_Records from a data source_.

☆ ☆ ☆ ☆ ☆ ☆ ☆

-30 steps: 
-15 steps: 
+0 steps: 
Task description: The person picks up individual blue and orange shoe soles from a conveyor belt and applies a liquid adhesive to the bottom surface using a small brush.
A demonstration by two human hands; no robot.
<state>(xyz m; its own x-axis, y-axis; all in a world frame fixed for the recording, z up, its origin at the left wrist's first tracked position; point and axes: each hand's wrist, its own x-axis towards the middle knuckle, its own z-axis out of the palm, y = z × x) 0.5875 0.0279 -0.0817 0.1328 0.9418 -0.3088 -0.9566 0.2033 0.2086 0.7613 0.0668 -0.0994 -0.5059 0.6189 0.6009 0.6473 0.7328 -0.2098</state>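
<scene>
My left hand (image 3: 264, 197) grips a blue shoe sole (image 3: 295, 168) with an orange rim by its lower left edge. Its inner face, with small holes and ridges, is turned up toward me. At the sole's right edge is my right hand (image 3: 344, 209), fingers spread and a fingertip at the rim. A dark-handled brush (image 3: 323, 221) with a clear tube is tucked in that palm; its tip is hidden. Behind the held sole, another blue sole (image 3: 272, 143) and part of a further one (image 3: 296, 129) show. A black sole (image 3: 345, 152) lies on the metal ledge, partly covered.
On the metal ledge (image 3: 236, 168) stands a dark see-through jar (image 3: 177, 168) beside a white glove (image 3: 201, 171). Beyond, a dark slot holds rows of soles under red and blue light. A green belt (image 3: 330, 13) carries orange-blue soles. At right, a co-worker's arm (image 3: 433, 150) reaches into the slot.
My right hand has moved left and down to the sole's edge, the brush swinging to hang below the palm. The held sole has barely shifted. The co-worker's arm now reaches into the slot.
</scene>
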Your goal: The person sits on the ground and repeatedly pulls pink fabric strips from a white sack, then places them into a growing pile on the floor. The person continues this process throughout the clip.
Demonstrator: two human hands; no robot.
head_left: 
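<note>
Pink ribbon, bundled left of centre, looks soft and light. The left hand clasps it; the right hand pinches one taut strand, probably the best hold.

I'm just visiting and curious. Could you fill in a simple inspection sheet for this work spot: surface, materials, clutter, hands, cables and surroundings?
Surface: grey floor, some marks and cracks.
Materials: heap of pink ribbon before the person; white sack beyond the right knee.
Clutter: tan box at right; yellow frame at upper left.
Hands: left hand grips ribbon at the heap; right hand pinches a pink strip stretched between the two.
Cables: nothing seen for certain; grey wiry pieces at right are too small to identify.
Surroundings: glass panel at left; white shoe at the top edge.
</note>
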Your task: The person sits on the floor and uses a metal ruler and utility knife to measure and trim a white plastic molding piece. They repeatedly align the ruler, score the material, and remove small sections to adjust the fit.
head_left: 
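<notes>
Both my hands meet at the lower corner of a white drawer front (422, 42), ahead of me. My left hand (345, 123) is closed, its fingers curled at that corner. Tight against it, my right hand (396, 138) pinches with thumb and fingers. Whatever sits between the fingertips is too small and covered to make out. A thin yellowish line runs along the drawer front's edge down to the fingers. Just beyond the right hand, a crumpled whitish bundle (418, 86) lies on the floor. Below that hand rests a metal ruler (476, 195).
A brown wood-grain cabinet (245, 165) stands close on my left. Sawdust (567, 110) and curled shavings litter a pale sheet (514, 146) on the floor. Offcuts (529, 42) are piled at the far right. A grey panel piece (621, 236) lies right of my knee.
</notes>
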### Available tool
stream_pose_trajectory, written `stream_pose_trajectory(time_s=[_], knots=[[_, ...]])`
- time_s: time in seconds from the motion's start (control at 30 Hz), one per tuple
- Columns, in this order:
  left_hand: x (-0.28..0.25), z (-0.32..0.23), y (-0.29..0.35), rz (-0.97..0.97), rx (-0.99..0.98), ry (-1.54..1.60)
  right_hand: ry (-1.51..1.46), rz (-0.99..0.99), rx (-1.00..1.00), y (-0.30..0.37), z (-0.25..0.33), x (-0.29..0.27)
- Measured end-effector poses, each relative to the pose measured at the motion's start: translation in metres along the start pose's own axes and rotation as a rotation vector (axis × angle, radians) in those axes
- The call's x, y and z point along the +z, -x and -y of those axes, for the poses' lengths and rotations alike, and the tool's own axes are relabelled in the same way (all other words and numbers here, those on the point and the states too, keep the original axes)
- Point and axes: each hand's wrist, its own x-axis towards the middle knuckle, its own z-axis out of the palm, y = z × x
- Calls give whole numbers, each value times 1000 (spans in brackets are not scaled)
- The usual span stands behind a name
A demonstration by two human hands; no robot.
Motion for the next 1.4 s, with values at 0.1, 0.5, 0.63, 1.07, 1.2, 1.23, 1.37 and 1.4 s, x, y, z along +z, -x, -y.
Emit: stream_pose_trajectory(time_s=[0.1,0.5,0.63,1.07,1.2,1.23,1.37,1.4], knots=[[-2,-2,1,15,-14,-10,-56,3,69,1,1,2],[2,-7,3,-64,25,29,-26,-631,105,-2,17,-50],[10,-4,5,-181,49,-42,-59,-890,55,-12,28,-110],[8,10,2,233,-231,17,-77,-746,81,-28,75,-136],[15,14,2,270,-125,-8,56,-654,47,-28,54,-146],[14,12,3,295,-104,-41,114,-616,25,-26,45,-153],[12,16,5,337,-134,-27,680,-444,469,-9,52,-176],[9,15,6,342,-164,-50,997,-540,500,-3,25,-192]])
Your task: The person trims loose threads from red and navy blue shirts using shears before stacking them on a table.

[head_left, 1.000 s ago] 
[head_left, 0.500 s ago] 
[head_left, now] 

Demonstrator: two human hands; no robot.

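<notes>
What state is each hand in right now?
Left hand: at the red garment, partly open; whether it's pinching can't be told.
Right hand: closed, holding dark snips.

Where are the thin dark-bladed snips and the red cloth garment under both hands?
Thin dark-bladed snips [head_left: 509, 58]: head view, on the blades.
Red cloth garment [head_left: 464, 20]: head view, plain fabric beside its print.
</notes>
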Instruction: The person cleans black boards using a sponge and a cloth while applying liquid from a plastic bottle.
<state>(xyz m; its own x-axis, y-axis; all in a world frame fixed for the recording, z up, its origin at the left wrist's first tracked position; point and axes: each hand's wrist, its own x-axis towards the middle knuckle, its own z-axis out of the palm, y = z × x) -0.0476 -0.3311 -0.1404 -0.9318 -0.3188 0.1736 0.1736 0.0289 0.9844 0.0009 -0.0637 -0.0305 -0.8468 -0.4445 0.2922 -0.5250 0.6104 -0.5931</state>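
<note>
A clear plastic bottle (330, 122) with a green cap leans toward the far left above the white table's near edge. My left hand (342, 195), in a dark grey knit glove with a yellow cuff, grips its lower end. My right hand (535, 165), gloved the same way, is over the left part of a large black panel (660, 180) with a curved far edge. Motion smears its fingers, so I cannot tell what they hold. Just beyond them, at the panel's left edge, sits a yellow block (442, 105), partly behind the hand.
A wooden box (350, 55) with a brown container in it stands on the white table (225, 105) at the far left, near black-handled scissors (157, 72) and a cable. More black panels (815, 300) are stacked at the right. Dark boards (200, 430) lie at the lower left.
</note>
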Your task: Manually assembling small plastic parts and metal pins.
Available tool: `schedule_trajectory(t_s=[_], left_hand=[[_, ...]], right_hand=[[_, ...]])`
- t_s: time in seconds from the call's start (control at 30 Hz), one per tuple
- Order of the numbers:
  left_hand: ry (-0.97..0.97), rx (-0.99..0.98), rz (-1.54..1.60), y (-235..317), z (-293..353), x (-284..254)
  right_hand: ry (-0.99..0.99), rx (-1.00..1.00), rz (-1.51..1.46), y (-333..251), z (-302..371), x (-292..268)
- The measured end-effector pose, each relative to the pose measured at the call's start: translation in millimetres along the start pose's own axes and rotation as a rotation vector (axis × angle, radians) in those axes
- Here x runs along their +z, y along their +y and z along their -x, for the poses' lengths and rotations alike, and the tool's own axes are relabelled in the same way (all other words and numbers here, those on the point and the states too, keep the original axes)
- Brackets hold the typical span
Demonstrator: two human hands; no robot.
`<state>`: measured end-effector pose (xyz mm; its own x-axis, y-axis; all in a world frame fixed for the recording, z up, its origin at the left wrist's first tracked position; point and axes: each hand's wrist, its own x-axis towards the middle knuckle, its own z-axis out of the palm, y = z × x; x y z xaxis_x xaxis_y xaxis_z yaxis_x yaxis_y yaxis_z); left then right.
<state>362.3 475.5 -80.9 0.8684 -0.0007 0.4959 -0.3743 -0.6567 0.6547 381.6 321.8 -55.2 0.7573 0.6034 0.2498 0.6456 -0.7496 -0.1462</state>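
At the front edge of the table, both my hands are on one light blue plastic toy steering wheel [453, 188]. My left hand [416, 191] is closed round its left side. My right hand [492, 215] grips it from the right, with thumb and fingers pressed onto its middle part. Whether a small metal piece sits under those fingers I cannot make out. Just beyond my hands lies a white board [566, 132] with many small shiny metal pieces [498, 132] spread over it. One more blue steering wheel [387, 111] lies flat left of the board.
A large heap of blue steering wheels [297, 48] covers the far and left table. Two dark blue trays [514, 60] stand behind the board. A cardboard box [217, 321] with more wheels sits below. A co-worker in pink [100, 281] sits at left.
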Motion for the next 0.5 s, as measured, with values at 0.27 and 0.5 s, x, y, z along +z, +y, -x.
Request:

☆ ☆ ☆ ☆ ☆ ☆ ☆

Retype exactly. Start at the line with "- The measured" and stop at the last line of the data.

- The measured end-effector pose, each relative to the pose measured at the call's start: translation in millimetres along the start pose's own axes and rotation as a rotation vector (axis × angle, radians) in those axes
- Here x runs along their +z, y along their +y and z along their -x, for the poses' lengths and rotations alike, and the tool's own axes are relabelled in the same way (all other words and numbers here, those on the point and the states too, keep the original axes)
- Brackets hold the typical span
Demonstrator: two human hands; no robot.
`<state>`: measured end-effector pose (xyz mm; its own x-axis, y-axis; all in a world frame fixed for the recording, z up, its origin at the left wrist's first tracked position; point and axes: each hand's wrist, its own x-axis towards the middle knuckle, its own z-axis out of the palm, y = z × x; x y z xaxis_x xaxis_y xaxis_z yaxis_x yaxis_y yaxis_z); left then right.
<state>362.3 475.5 -80.9 0.8684 -0.0007 0.4959 -0.3743 -0.6567 0.6547 381.6 321.8 -55.2 0.7573 0.6034 0.2498 0.6456 -0.7496 -0.1462</state>
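At the front edge of the table, both my hands are on one light blue plastic toy steering wheel [453, 188]. My left hand [416, 191] is closed round its left side. My right hand [492, 215] grips it from the right, with thumb and fingers pressed onto its middle part. Whether a small metal piece sits under those fingers I cannot make out. Just beyond my hands lies a white board [566, 132] with many small shiny metal pieces [498, 132] spread over it. One more blue steering wheel [387, 111] lies flat left of the board.
A large heap of blue steering wheels [297, 48] covers the far and left table. Two dark blue trays [514, 60] stand behind the board. A cardboard box [217, 321] with more wheels sits below. A co-worker in pink [100, 281] sits at left.
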Motion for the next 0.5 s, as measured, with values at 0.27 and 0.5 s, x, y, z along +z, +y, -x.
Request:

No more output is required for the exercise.